Musik gamelan jawa mulai mengiringi pementasan, para peserta sudah mulai siap di samping panggung. Namun ujung mataku melihat makhluk lain yang tentu saja ikut menyaksikan pementasan malam ini. Ya sosok tinggi hitam berdiri di depan kelas lantai dua sebelah timur. Yang aku lihat, dia lebih tinggi dari orang pada umumnya, mengenakan pakaian hitam. Karena aku penasaran dengan penglihatan ujung mata, maka aku melihat dengan mata secara keseluruhan namun anehnya tidak ada satupun orang yang berdiri di sana. Hanya terdapat pintu dan cendela yang tertutup. Alunan gamelan dan tembang jawa mulai dimainkan, bulu kudukku makin berdiri dan keringat dingin mulai menetes. Namun, aku masih berusaha meyakinkan diri bahwa apa yang aku lihat adalah salah.

            Acara selesai pukul 21.00, karena badanku sudah merasa tidak enak maka aku memutuskan untuk segera pulang. Dalam perjalanan pulang tanpa henti aku mengingat Tuhanku dan memanjatkan doa agar aku tetap ada dalam lindungan-Nya. Sampai di depan Akmil Magelang entah mengapa suhu udara sangat dingin dari biasanya. Bahkan aku merasa seperti bukan di Magelang. Ah pikiranku masih positif, mungkin karena banyak pohon besar jadi sedikit lebih dingin daripada tempat lain. Udara makin hangat ketika memasuki wilayah Pakelan.

            Aku menikmati udara malam ditemani sepeda motor putih kesayanganku. Jalan Magelang-Purworejo saat itu sangat ramai, mungkin karena malam Minggu banyak yang ingin menghabiskan malam dengan pasangan masing-masing atau keluarga. Semua berjalan baik-baik saja.
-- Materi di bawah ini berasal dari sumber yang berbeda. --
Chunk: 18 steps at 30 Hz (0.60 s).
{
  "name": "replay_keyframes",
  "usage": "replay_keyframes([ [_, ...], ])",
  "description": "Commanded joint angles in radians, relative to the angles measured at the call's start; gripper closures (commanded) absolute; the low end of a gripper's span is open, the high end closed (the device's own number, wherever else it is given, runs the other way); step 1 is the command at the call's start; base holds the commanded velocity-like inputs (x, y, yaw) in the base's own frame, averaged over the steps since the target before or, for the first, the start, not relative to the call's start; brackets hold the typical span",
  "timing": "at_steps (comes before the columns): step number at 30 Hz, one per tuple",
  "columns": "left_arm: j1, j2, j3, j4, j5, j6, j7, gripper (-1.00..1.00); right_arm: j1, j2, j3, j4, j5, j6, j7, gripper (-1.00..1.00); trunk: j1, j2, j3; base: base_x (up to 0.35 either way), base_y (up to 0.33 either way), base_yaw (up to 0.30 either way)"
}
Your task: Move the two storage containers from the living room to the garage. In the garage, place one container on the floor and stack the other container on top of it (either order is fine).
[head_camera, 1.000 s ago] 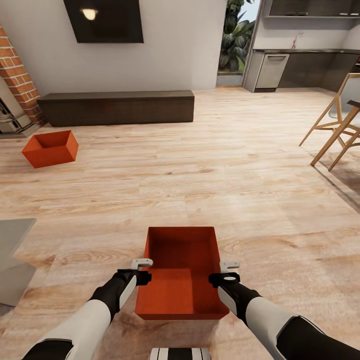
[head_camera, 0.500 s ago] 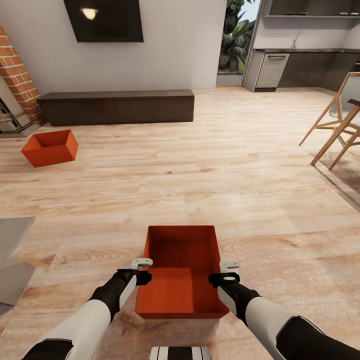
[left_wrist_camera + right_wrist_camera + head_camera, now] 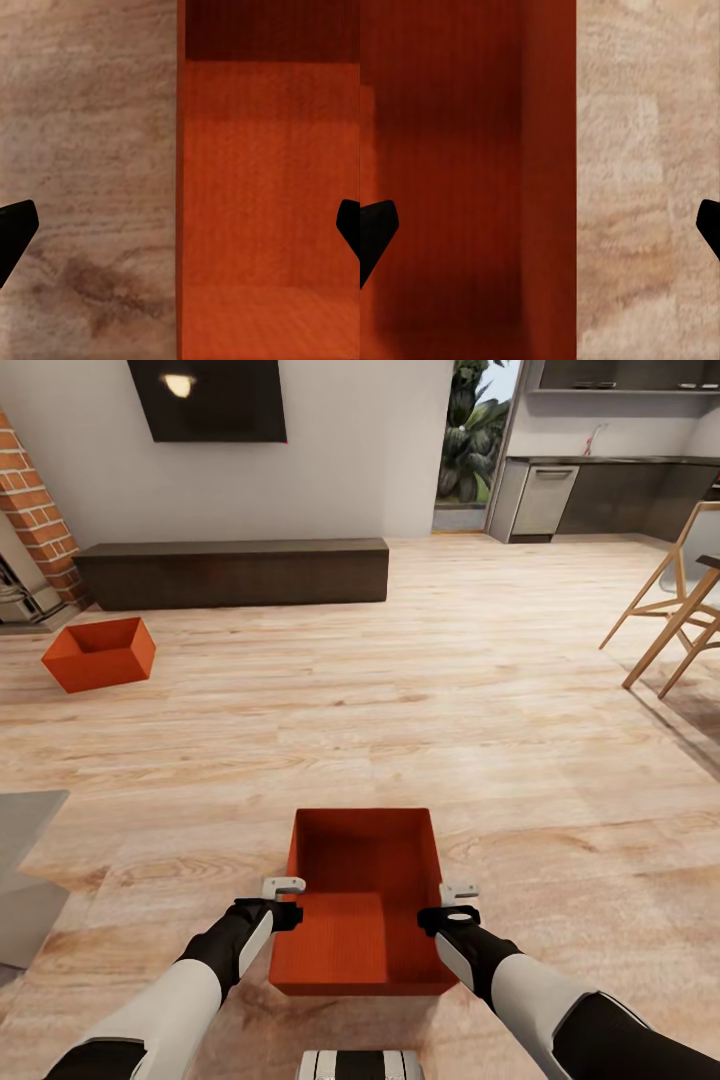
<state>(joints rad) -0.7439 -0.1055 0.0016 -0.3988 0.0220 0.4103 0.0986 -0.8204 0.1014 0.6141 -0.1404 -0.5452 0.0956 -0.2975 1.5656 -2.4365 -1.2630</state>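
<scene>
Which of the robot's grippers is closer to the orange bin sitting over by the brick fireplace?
The left. The left gripper straddles the left wall of the near bin, on the side towards the far bin. The right gripper straddles the near bin's right wall, farther away.

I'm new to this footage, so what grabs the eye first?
An orange-red bin sits on the wood-plank floor just ahead, with the left end effector and right end effector straddling its side walls, both open. A second bin lies far left near the brick fireplace.
</scene>
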Motion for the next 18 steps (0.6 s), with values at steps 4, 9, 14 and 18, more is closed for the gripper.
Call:
replay_keyframes([
  [4,0.0,0.0,0.0,-0.003,0.003,0.005,0.004,-1.0,0.0,-0.004,0.009,-0.002,-0.004,0.006,-0.006,-1.0,0.011,-0.022,-0.01,0.0,0.0,0.0],
  [9,0.0,0.0,0.001,-0.003,0.003,0.005,0.004,-1.0,0.0,-0.005,0.009,-0.002,-0.004,0.006,-0.006,-1.0,0.011,-0.022,-0.01,0.0,0.0,0.0],
  [14,0.0,0.0,0.001,-0.003,0.004,0.005,0.004,-1.0,0.0,-0.005,0.009,-0.002,-0.004,0.006,-0.006,-1.0,0.027,-0.05,-0.023,0.0,0.0,0.0],
  [18,0.0,0.0,0.002,-0.003,0.004,0.005,0.004,-1.0,0.0,-0.005,0.009,-0.002,-0.004,0.005,-0.006,-1.0,0.035,-0.064,-0.037,0.0,0.0,0.0],
])
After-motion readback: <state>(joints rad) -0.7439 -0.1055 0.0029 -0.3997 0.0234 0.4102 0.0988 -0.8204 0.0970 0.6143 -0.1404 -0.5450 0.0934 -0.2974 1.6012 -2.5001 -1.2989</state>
Namun ketika sampai di perempatan aku dikagetkan dengan sebuah penampakan yang menurutku sangat mengerikan. Sepotong pergelangan tangan tergeletak di tengah jalan. Sontak aku segera menghindar dan dengan keras mengucap ASTAGFIRULLAH SUBHANALLAH. Jantung berdegup sangat kencang, merinding seluruh badan. (APA ITUU, HAH AKU LIHAT APA) pikirku dalam hati. Aku melihat tangan hanya sampai pergelangan berwarna pucat dan di sekitarnya banyak sekali seperti gumpalan daging yang hancur berwarna merah berceceran. Aku melihatnya sangat jelas. Jelas sekali di samping roda depanku. Bahkan aku sempat oleng menghindarinya. Namun anehnya, semua orang yang berada di sana beraktivitas normal bahkan mereka seperti tidak melihat apa-apa. Bahkan temanku yang di belakang tidak tahu apa yang baru saja aku lihat.
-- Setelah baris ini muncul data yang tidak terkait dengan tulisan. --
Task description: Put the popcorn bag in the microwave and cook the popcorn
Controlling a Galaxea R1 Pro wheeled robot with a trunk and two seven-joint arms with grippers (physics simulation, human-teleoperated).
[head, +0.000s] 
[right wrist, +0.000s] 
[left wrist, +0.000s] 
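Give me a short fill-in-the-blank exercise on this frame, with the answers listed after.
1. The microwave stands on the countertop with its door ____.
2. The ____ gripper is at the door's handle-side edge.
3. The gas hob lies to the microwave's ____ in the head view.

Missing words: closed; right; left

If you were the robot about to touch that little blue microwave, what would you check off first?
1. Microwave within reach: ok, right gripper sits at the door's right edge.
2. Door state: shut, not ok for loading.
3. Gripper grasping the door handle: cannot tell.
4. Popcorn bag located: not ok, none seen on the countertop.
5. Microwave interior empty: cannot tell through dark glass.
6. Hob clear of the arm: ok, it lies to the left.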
Sesampainya dirumah, aku istigfar sambil menangis bercerita apa yang aku alami hari ini. Namun, aku bersyukur bahwa aku bisa sampai rumah dengan selamat. Memeluk kedua orang tua dan berusaha menganggap bahwa mereka hanya ingin menunjukkan keberadaannya. Mereka datang hanya untuk menyapa.
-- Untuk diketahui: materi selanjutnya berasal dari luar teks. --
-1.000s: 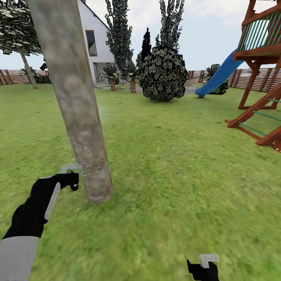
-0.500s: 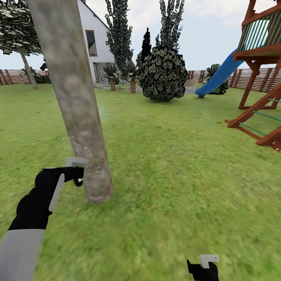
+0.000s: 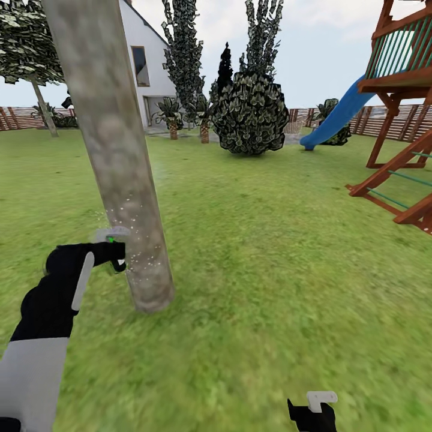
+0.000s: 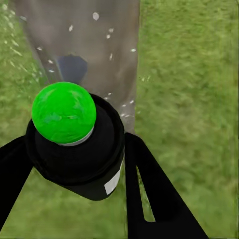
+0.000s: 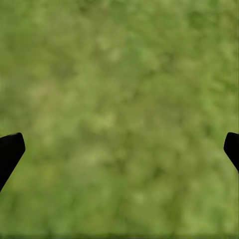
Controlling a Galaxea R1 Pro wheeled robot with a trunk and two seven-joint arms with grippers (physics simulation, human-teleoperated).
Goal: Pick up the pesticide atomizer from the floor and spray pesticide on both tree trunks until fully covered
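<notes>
Over the last second the left jaws (image 3: 117,255) have climbed along the thick, mottled tan-grey tree trunk (image 3: 114,150), carrying the black pesticide atomizer with its round green cap (image 4: 63,112) from near the trunk's base to a higher band of bark. The jaws are closed around the atomizer's black body, 1 finger on each side in the left wrist view, with the nozzle end just beside the bark. Tiny white pesticide specks (image 3: 133,255) dot the lower trunk near the nozzle and drift in the air beside it, so the coating seems to be advancing upward; the bark above looks bare, and most of this trunk likely remains to be covered.

The right jaws (image 5: 119,144) hang wide open over the green grass lawn (image 3: 270,240) with nothing between their black tips.

The trunk's far side is hidden, so coverage there cannot be judged. Its upper part and crown are cut off by the frame. In the head view the atomizer is mostly masked by the left jaws. A 2nd pale-trunked tree (image 3: 42,105) stands far off by the brown slat fence (image 3: 18,117), too small to show any specks.
</notes>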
Mereka ada namun tetaplah percaya bahwa kekuatan doa adalah satu-satunya. Tanamkan niat baik dalam hati. Percaya saja, kita baik maka mereka pasti akan baik. Karena pada dasarnya, mereka sama seperti kita hanya saja kita masih memiliki raga untuk terlihat dan melihatkan. Mereka akan tahu niat kita sesungguhnya. Maka lakukan kebaikan dan tetap berdoa. Kita hidup berdampingan.